_ASSIGNMENT_:
If a line in the data below contains the word "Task", copy it out.

★ ★ ★ ★ ★

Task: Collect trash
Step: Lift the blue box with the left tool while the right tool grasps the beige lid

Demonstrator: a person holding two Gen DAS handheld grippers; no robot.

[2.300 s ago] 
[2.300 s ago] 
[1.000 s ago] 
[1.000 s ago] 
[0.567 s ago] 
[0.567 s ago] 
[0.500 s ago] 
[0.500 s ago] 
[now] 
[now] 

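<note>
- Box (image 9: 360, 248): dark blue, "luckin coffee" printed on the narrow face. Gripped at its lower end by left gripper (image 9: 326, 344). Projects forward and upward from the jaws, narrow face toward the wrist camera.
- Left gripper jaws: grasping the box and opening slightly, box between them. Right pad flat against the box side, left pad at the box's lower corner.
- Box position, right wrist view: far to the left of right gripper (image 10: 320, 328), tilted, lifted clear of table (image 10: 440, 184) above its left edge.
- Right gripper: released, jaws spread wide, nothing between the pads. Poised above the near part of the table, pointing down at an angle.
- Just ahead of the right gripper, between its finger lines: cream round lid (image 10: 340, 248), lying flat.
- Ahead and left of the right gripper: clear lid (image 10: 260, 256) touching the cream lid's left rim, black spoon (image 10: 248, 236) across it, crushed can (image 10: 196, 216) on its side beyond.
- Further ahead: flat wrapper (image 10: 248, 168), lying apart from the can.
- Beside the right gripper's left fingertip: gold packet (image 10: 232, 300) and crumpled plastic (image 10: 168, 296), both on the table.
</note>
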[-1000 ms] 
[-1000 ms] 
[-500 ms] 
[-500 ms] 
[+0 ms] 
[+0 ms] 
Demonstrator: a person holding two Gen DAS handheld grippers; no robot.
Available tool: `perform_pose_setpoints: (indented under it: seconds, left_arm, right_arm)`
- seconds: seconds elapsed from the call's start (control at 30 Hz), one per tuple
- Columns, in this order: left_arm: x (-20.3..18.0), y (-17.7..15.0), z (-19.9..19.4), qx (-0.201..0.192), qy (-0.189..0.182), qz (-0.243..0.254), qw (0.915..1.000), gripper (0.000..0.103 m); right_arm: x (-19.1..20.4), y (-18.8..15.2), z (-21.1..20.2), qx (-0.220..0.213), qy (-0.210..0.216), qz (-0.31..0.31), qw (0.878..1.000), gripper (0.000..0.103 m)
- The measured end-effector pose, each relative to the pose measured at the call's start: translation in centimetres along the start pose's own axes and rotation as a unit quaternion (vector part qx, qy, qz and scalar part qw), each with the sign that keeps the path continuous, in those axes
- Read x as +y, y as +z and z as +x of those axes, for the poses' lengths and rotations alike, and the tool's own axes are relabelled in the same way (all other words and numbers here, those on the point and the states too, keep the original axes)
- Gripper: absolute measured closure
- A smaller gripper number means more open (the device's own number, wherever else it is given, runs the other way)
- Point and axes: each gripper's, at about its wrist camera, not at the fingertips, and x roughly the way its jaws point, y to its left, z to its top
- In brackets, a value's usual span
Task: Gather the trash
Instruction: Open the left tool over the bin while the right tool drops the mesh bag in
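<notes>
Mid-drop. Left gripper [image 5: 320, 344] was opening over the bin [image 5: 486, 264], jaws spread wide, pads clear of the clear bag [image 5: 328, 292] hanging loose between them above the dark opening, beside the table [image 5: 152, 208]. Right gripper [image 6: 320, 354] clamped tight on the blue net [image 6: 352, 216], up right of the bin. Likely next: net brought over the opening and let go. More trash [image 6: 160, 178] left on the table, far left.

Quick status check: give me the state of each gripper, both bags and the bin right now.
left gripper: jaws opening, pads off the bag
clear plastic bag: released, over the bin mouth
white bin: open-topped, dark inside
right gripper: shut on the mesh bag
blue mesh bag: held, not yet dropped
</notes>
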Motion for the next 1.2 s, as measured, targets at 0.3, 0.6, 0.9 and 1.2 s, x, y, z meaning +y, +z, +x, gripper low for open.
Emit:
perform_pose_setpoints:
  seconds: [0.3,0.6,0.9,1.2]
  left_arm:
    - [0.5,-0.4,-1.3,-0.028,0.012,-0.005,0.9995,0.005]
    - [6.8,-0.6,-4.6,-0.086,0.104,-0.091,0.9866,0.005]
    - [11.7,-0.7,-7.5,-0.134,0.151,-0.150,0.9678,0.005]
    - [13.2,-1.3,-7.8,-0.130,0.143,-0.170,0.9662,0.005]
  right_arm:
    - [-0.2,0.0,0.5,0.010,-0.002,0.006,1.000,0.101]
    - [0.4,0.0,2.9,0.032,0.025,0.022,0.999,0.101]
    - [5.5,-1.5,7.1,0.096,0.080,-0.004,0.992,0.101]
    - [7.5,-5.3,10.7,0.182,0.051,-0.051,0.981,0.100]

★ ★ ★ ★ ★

_ANSWER FOR THIS EXERCISE_:
Task: Collect trash
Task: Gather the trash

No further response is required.